START INPUT DATA

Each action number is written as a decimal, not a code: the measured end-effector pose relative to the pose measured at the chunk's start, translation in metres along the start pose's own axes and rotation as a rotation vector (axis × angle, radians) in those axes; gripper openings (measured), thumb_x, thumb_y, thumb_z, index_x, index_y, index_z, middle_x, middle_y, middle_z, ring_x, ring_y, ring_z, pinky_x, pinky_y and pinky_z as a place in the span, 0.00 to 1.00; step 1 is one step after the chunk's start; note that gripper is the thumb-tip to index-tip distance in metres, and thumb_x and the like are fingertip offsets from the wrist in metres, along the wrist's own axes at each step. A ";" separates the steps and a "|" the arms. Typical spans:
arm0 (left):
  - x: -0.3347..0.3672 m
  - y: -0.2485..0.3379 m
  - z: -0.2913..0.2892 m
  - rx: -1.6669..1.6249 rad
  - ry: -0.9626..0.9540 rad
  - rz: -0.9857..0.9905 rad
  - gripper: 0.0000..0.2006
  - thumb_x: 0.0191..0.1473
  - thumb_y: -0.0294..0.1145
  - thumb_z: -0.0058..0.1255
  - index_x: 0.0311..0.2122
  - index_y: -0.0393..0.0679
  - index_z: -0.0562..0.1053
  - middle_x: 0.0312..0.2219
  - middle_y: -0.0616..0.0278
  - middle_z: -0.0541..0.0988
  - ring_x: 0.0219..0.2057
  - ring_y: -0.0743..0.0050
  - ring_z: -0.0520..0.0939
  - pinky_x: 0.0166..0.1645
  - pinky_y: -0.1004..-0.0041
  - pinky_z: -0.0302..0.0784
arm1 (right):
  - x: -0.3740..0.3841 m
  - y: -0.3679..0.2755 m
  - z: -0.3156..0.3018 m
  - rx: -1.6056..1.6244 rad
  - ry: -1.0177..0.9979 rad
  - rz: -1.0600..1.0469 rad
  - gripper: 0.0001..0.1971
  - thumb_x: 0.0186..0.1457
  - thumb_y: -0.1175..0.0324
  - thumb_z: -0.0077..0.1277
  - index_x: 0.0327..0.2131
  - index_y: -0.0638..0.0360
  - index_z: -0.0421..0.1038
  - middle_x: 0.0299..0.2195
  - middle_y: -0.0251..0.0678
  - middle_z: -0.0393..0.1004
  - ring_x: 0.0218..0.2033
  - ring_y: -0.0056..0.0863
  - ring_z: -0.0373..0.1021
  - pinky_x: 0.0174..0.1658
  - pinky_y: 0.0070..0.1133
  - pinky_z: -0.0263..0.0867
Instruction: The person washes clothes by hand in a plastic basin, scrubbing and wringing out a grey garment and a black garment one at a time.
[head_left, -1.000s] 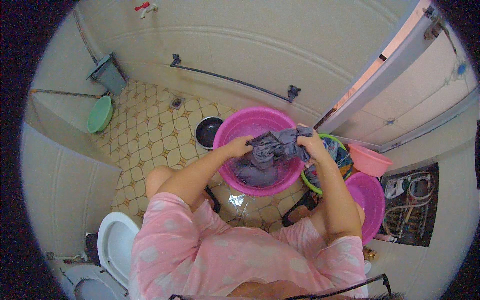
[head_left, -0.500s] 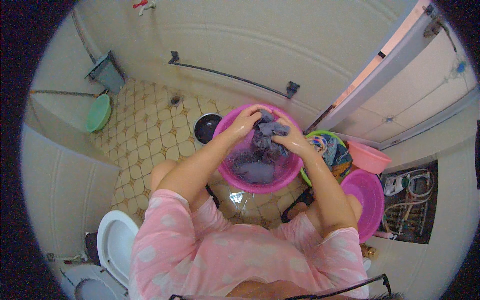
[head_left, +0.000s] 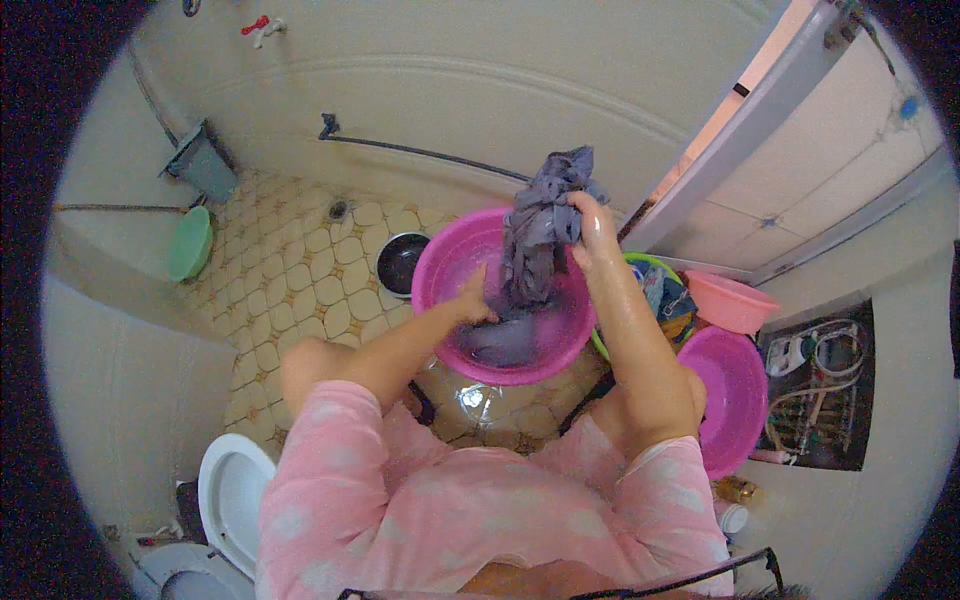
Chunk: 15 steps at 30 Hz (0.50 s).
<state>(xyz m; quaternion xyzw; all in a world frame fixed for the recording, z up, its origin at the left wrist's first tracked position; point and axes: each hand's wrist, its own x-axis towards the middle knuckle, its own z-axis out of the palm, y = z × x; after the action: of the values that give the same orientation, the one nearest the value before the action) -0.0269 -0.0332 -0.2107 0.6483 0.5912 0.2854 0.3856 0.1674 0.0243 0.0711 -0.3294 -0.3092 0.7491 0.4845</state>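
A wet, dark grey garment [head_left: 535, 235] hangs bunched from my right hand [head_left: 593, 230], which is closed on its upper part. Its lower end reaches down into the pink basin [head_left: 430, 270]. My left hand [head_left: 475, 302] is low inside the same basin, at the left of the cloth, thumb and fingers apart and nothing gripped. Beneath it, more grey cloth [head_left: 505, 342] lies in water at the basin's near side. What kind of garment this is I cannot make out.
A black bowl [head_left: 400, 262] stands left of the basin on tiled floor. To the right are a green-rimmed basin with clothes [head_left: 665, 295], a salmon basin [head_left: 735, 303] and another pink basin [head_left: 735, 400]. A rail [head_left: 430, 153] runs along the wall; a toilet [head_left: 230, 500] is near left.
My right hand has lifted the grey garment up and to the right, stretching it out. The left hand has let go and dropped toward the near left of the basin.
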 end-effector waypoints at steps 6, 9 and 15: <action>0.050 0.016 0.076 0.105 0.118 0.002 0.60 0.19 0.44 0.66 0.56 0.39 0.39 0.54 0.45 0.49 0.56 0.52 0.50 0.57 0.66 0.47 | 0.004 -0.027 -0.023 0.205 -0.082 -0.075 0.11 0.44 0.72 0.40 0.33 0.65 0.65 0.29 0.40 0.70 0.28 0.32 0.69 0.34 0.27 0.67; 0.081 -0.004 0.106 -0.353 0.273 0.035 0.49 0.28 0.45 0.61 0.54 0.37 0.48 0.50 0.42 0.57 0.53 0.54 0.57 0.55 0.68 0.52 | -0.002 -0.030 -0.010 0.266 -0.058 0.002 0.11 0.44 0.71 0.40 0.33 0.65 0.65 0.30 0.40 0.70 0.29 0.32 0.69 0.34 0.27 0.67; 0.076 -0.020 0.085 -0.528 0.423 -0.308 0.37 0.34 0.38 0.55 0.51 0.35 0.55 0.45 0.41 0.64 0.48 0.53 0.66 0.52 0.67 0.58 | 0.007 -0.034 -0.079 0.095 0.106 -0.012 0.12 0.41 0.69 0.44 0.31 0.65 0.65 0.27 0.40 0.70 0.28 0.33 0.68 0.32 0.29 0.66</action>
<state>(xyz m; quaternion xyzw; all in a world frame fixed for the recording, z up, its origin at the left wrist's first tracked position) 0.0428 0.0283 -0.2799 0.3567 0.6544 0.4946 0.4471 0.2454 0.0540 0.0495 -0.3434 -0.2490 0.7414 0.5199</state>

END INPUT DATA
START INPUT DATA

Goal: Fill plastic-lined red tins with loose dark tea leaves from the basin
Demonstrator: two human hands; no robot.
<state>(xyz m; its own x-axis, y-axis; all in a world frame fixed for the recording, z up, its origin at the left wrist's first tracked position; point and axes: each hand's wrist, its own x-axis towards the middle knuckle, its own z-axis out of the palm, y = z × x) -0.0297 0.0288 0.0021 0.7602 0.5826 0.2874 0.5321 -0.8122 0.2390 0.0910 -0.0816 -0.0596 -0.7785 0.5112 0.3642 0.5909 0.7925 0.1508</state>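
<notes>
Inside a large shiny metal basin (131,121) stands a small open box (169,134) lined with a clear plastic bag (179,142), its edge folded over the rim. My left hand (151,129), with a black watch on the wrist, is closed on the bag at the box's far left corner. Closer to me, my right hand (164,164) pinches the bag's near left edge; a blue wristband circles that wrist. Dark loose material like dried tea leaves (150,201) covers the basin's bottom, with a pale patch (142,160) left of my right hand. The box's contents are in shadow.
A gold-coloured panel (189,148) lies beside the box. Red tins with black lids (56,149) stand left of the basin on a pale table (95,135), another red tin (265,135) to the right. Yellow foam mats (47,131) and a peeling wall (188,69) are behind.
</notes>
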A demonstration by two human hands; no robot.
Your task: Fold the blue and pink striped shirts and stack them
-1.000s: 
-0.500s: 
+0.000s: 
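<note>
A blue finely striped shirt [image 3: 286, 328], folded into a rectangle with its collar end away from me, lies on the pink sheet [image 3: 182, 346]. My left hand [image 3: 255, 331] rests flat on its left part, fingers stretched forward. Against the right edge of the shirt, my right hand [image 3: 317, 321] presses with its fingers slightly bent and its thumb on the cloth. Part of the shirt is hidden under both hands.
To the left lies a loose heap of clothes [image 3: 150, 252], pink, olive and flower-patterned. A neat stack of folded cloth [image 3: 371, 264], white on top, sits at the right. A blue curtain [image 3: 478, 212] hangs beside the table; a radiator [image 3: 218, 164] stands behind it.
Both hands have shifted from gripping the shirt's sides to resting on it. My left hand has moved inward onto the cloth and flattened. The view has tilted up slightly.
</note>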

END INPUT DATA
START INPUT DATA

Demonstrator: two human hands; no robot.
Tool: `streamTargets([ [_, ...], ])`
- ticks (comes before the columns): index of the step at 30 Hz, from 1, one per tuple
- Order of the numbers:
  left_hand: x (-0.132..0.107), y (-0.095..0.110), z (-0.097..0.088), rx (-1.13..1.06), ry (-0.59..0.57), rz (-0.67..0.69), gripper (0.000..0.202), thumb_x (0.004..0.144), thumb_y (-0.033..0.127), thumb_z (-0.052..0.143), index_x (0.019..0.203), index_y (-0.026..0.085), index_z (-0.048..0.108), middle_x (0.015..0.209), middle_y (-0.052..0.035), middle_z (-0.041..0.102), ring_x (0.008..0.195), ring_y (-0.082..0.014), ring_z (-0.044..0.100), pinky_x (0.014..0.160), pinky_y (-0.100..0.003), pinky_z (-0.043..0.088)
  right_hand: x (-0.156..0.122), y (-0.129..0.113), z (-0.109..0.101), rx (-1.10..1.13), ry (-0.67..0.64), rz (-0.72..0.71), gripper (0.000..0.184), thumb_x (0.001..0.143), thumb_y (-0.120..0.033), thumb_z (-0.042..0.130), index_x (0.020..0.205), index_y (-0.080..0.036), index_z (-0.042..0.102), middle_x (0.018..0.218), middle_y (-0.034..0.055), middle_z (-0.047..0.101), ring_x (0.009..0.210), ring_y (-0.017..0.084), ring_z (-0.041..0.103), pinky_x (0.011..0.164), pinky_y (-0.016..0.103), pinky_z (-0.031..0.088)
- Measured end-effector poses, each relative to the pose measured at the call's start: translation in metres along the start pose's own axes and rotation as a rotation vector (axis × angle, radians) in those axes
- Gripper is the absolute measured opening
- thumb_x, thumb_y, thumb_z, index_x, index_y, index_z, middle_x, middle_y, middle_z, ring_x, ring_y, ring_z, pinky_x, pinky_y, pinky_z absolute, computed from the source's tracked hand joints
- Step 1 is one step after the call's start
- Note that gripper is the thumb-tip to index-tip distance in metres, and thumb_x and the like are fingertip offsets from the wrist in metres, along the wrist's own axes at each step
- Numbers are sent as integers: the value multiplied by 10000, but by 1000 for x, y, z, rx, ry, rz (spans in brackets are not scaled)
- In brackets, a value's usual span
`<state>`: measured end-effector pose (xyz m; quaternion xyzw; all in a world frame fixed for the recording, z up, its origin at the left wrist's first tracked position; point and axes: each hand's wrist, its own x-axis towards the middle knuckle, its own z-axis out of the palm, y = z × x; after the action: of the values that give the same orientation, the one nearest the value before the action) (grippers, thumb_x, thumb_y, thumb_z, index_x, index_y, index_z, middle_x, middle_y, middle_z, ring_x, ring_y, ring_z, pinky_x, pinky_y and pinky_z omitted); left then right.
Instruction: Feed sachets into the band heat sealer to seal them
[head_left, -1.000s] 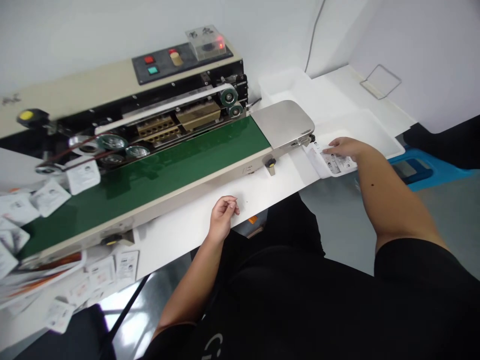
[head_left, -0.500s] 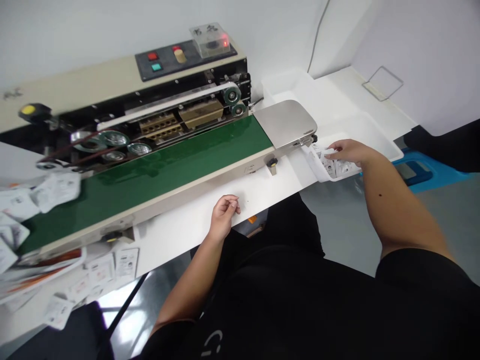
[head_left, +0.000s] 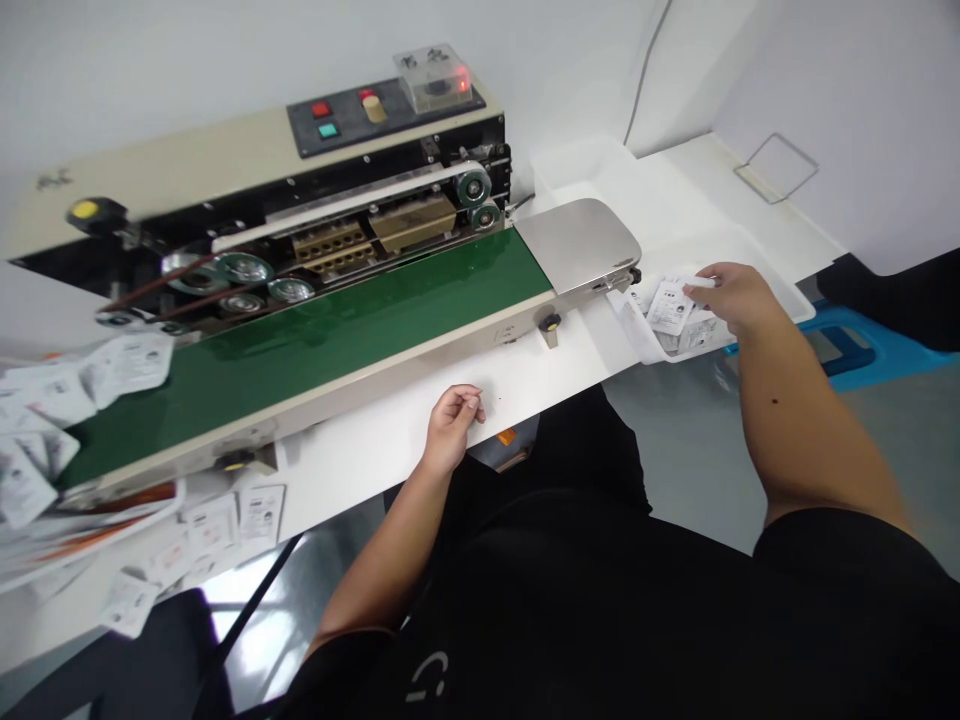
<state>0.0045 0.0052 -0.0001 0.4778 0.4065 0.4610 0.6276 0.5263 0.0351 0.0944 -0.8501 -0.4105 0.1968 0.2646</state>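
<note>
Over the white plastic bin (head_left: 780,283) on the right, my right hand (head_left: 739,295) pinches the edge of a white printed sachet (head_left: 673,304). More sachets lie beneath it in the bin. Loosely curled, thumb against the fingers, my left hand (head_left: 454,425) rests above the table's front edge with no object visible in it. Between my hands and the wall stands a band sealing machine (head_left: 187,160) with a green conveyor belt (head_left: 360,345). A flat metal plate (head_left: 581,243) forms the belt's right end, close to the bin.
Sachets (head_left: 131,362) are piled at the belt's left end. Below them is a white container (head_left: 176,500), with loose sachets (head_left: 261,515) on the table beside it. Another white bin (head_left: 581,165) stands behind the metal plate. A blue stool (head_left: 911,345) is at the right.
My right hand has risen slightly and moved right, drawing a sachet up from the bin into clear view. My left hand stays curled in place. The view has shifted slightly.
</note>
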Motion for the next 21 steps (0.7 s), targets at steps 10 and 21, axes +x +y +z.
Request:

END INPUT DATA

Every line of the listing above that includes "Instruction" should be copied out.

◆ TASK OUTPUT
Instruction: The person washes clothes by hand in a plastic basin, scrubbing and wringing out a grey garment and a black garment one at a time.
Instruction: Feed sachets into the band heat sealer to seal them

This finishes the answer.